Show me the shadow where true meaning lies
(Mostre-me a sombra onde a verdade significa mentira)
So much more is made in empty eyes.
(Muita coisa é feita em olhos vazios)
Draco se sentou na cama da maneira mais confortável que achou, que fora se apoiando na cabeceira da cama.
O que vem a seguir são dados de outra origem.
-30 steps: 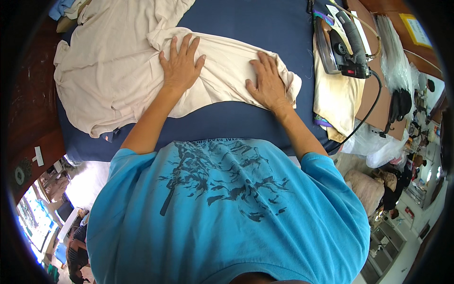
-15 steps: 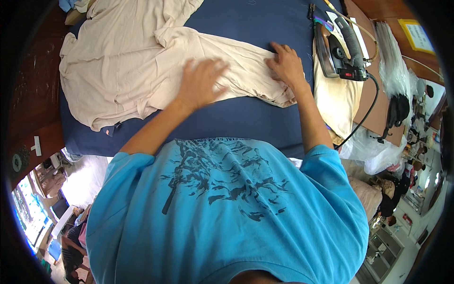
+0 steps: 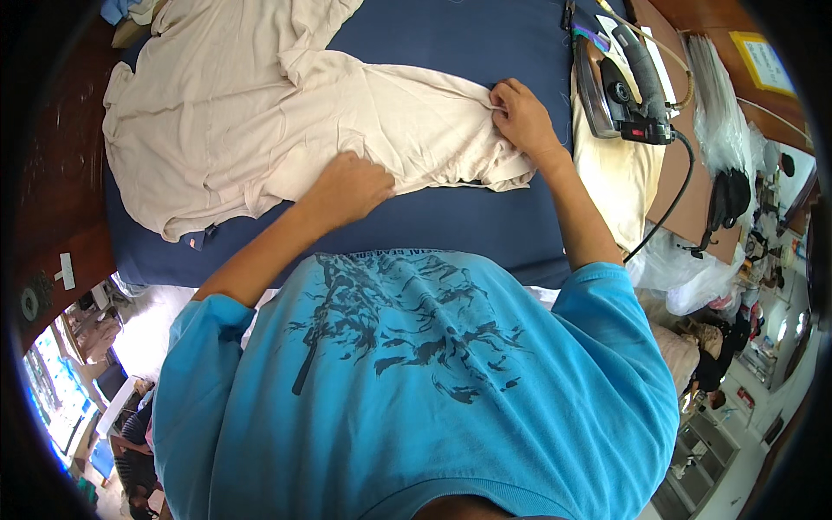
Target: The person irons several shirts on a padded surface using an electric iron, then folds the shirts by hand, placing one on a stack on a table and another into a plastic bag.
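A rumpled beige garment (image 3: 208,130) lies across the dark blue table cover, with one sleeve (image 3: 425,121) stretched toward the right. My left hand (image 3: 351,186) is closed at the sleeve's near edge, its fingers curled over the cloth. At the far corner of the sleeve's end, my right hand (image 3: 523,117) pinches the fabric between thumb and fingers. Small folds and creases run through the sleeve between both hands, and its near end corner is bunched up.
A steam iron (image 3: 620,91) with a hose and black cord rests to the right on pale yellow cloth (image 3: 611,178). Beyond it are a brown board (image 3: 685,195) and clear plastic bags (image 3: 724,104). Dark wood panelling (image 3: 65,173) borders the left. People sit in the background.
My left hand, spread and blurred above the sleeve before, has come down nearer to me and closed on its edge. My right hand's fingers have drawn together on the sleeve end.
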`<state>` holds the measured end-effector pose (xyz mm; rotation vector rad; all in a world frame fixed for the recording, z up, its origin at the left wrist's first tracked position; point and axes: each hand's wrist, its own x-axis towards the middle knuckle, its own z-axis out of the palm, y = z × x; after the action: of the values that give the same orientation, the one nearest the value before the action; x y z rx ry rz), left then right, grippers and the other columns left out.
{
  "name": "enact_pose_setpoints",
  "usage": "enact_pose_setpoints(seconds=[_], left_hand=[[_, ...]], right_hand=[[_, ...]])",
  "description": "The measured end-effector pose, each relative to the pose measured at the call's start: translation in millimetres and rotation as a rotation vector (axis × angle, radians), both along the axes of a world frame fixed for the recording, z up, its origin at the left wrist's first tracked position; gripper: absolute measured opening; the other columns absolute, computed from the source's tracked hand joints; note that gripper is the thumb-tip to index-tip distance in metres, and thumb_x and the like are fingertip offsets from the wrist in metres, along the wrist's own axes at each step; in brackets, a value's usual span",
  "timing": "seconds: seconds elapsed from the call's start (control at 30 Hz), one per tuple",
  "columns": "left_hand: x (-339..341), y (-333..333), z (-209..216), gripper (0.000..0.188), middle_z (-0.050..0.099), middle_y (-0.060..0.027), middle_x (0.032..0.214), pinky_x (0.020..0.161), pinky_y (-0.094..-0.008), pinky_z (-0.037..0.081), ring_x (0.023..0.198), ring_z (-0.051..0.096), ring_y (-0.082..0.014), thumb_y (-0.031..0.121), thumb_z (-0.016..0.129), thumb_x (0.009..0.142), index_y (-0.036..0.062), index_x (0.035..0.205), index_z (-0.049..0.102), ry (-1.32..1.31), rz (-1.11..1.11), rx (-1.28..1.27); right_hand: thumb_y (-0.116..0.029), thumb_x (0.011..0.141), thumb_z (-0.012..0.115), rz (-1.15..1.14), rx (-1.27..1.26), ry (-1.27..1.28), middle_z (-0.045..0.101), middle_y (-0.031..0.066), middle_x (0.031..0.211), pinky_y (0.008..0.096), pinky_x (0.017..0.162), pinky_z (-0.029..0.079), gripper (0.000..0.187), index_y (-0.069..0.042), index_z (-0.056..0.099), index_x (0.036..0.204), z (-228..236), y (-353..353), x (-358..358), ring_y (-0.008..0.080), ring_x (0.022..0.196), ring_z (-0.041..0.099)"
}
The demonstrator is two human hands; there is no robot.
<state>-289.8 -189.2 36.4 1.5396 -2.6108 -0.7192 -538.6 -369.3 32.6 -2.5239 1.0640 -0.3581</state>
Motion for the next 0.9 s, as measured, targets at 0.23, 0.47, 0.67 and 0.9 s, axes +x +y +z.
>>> enact_pose_setpoints(seconds=[0.23, 0.47, 0.67, 0.9], left_hand=[[42, -118, -5, 0.034, 0.06, -0.0045, 0.108, 0.088, -0.0418, 0.036, 0.101, 0.054, -0.0205, 0.026, 0.057, 0.081, 0.0117, 0.112, 0.056, -0.089, 0.298, -0.515], [57, -151, 6, 0.027, 0.062, -0.006, 0.094, 0.083, -0.0434, 0.038, 0.096, 0.056, -0.0229, 0.027, 0.061, 0.076, 0.009, 0.097, 0.059, -0.255, 0.147, 0.005], [59, -155, 20, 0.025, 0.057, -0.0108, 0.073, 0.065, -0.0369, 0.04, 0.073, 0.055, -0.0262, 0.026, 0.064, 0.074, 0.0038, 0.081, 0.053, -0.135, 0.287, 0.151], [64, -155, 8, 0.028, 0.06, -0.0099, 0.076, 0.065, -0.0364, 0.042, 0.074, 0.057, -0.0263, 0.031, 0.06, 0.075, 0.0048, 0.082, 0.053, -0.071, 0.319, 0.094]], right_hand=[[-0.009, 0.08, 0.053, -0.153, 0.276, -0.11, 0.061, 0.0154, 0.094, 0.0362, 0.08, 0.045, 0.026, -0.001, 0.058, 0.104, 7, -6, -4, 0.0305, 0.089, 0.058], [-0.013, 0.081, 0.056, -0.212, 0.006, -0.031, 0.058, 0.0128, 0.082, 0.0396, 0.07, 0.045, 0.013, -0.003, 0.055, 0.089, -5, 1, -20, 0.0321, 0.078, 0.056], [-0.012, 0.08, 0.056, -0.326, -0.096, -0.015, 0.056, 0.0107, 0.082, 0.0401, 0.066, 0.045, 0.009, -0.006, 0.053, 0.087, -12, 1, -14, 0.0308, 0.078, 0.056], [-0.005, 0.074, 0.059, -0.171, -0.192, -0.254, 0.054, 0.0102, 0.09, 0.0393, 0.072, 0.045, 0.02, -0.006, 0.056, 0.094, 11, 9, 21, 0.0297, 0.089, 0.053]])
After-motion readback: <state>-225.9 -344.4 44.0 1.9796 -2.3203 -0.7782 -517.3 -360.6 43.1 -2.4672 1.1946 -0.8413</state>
Os olhos se mantinham a observar a varinha que agora ele apontara para o próprio peito. Sorriu, o primeiro sorriso que dava em muito tempo, talvez o primeiro sincero e de alguma esperança que dava na vida, ao pensar que ia descobrir o que ia acontecer enfim depois de morrer. Ele se preparou para o que estava por vir de si próprio. Respirou e expirou algumas vezes, como que para poder lembrar para sempre o cheiro que a vida tinha. Parou, já que não havia cheiro para ser sentido e lembrado. Mas ele respirou profundamente antes de dizer “Avada Kedavra”, apontando a varinha para o próprio peito e soltando seu último suspiro ao nada. Os olhos se fecharam pouco depois com a primeira impressão de estarem vazios, mas se alguém olhasse dentro deles quando se fecharam para nunca mais serem abertos, veria que pela primeira vez quem os tinha estava certo de algo, certo de que queria morrer, mas estava certo disso.